- Born: March 29, 1935 Brooklyn, New York City, U.S.
- Died: July 19, 2018 (aged 83) Burbank, California, U.S.
- Education: Michigan State University Georgetown University Law Center
- Occupations: Screenwriter, playwright
- Spouse: Sally Shulamit

= Yale Udoff =

American screenwriter and playwright

Yale M. Udoff (March 29, 1935 – July 19, 2018) was an American screenwriter and playwright.

==Early life==
Udoff was born on March 29, 1935, in Brooklyn, New York City. He graduated from Michigan State University and earned a law degree from the Georgetown University Law Center.

==Career==
Udoff first worked for CBS, followed by ABC. He worked with producers Roone Arledge, Douglas S. Cramer and Edgar Scherick.
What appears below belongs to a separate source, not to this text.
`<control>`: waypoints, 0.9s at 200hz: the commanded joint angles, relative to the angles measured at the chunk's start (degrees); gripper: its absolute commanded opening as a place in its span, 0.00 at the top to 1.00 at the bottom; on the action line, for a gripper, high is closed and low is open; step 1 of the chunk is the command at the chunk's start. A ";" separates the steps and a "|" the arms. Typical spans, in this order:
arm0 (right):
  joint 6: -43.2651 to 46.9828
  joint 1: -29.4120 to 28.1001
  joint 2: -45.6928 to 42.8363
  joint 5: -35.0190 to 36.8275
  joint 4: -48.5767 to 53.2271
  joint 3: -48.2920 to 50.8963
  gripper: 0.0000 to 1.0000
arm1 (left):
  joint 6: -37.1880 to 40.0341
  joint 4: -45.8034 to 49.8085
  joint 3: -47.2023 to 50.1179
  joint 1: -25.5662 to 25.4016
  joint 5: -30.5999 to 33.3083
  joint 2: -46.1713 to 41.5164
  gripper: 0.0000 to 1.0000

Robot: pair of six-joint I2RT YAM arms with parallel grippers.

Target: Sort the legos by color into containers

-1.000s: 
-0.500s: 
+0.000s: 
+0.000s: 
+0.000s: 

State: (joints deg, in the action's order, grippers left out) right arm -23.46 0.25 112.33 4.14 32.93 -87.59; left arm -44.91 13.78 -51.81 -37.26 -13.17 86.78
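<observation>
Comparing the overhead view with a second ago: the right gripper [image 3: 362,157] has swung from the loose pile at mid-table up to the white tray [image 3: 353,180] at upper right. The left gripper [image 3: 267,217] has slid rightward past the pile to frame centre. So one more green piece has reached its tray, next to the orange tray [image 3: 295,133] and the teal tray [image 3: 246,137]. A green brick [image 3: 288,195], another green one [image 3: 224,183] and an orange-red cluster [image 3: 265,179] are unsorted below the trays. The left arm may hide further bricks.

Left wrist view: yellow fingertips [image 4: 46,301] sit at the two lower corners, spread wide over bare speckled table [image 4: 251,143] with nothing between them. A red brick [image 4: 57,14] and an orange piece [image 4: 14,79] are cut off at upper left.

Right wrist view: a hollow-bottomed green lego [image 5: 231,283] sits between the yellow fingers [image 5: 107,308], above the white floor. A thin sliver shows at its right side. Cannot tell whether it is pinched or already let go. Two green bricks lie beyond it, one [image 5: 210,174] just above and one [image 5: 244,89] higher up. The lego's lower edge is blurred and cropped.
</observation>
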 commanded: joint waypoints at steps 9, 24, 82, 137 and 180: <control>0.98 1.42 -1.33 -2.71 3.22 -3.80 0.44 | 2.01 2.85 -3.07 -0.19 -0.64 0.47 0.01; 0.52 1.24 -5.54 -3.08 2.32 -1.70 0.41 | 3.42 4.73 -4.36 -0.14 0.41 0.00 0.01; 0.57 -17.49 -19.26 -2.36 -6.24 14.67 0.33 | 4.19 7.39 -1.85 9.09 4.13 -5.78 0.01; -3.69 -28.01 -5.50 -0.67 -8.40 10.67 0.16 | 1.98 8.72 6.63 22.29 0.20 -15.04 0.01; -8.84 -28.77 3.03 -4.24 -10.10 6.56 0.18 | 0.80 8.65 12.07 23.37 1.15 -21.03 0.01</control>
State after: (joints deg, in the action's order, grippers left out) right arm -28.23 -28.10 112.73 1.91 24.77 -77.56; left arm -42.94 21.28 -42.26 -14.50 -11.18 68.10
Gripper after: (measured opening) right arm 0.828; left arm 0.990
In 1980, he was the screenwriter for Bad Timing, directed by Nicolas Roeg. With director Duncan Gibbins, he co-wrote the script for Eve of Destruction in 1991.

Udoff wrote several plays, including The Little Gentleman & The Club and A Gun Play. His Magritte Skies was staged at Playwrights Horizons in New York City in 1976.

==Personal life and death==
Udoff married Sally Shulamit. She predeceased him in 2010.

Udoff died on July 19, 2018, in Burbank, California.